● **Exercise**
Give an exact reproduction of all the lines in the listing.

● **Available data**
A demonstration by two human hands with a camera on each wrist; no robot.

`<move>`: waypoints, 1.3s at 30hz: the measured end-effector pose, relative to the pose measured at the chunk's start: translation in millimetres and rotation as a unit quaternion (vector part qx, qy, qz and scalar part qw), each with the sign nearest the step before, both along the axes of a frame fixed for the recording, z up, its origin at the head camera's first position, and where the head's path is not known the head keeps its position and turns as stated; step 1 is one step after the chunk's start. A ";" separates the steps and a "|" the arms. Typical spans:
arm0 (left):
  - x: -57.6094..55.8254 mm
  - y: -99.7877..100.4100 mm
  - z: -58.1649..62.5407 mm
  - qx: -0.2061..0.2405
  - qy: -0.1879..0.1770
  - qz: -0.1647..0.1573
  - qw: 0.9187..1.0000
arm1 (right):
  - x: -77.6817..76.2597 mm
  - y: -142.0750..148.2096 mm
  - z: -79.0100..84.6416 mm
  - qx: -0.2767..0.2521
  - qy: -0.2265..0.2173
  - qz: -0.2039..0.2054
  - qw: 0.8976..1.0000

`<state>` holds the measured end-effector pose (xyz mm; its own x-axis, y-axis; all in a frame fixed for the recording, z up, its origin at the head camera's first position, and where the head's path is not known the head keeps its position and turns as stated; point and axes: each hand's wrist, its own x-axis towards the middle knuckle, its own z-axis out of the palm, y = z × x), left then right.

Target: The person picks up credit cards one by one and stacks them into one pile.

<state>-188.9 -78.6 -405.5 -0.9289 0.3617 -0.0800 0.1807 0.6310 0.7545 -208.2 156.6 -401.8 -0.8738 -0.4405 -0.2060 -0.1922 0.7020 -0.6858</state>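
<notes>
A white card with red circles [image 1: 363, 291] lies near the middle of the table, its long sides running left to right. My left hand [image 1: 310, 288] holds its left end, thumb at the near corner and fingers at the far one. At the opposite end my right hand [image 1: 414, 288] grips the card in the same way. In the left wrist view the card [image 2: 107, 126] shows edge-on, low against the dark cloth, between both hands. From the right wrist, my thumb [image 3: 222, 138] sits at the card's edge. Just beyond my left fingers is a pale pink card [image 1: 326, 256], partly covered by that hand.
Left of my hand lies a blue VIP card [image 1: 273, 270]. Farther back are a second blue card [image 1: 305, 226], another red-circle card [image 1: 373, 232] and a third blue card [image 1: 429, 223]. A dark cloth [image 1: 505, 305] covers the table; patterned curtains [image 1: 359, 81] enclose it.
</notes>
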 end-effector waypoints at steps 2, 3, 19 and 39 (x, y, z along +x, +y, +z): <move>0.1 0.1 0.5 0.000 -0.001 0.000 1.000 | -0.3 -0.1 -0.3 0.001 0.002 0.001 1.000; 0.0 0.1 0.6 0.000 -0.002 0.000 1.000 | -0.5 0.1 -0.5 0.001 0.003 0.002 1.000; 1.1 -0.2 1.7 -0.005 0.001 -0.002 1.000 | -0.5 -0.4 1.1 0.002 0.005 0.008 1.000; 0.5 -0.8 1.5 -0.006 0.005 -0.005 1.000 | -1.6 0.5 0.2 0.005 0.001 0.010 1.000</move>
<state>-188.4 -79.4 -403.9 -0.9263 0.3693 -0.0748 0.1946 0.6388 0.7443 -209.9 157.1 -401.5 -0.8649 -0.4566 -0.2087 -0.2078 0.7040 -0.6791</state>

● **Expected answer**
A demonstration by two human hands with a camera on each wrist; no robot.

`<move>`: waypoints, 1.3s at 30hz: the measured end-effector pose, relative to the pose measured at the chunk's start: translation in millimetres and rotation as a unit quaternion (vector part qx, qy, qz and scalar part qw), each with the sign nearest the step before, both along the axes of a frame fixed for the recording, z up, its origin at the head camera's first position, and where the head's path is not known the head keeps its position and turns as stated; step 1 is one step after the chunk's start. A ";" separates the steps and a "|" the arms. Typical spans:
arm0 (left):
  - x: -57.6094..55.8254 mm
  - y: -99.7877..100.4100 mm
  - z: -58.1649..62.5407 mm
  - qx: -0.2061..0.2405
  - qy: -0.1879..0.1770
  - qz: -0.1647..0.1573
  - qw: 0.9187..1.0000
arm1 (right):
  - x: -77.6817..76.2597 mm
  - y: -142.0750..148.2096 mm
  - z: -79.0100..84.6416 mm
  - qx: -0.2767..0.2521
  - qy: -0.2265..0.2173
  - qz: -0.2039..0.2054
  - qw: 0.8976..1.0000

`<state>` holds the measured end-effector pose (xyz mm; its own x-axis, y-axis; all in a frame fixed for the recording, z up, its origin at the head camera's first position, and where the head's path is not known the head keeps its position and turns as stated; point and axes: each hand's wrist, its own x-axis towards the middle knuckle, its own z-axis out of the palm, y = z × x), left then right.

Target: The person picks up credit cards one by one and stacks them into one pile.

<state>-188.9 -78.6 -405.5 -0.9289 0.3617 -0.0800 0.1807 0.6310 0.7545 -208.2 156.6 -401.8 -0.8738 -0.4405 -0.2060 -0.1922 0.7020 -0.6858</state>
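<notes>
A white card with red circles [image 1: 363, 291] lies near the middle of the table, its long sides running left to right. My left hand [image 1: 310, 288] holds its left end, thumb at the near corner and fingers at the far one. At the opposite end my right hand [image 1: 414, 288] grips the card in the same way. In the left wrist view the card [image 2: 107, 126] shows edge-on, low against the dark cloth, between both hands. From the right wrist, my thumb [image 3: 222, 138] sits at the card's edge. Just beyond my left fingers is a pale pink card [image 1: 326, 256], partly covered by that hand.
Left of my hand lies a blue VIP card [image 1: 273, 270]. Farther back are a second blue card [image 1: 305, 226], another red-circle card [image 1: 373, 232] and a third blue card [image 1: 429, 223]. A dark cloth [image 1: 505, 305] covers the table; patterned curtains [image 1: 359, 81] enclose it.
</notes>
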 end-effector waypoints at steps 2, 3, 19 and 39 (x, y, z along +x, +y, +z): <move>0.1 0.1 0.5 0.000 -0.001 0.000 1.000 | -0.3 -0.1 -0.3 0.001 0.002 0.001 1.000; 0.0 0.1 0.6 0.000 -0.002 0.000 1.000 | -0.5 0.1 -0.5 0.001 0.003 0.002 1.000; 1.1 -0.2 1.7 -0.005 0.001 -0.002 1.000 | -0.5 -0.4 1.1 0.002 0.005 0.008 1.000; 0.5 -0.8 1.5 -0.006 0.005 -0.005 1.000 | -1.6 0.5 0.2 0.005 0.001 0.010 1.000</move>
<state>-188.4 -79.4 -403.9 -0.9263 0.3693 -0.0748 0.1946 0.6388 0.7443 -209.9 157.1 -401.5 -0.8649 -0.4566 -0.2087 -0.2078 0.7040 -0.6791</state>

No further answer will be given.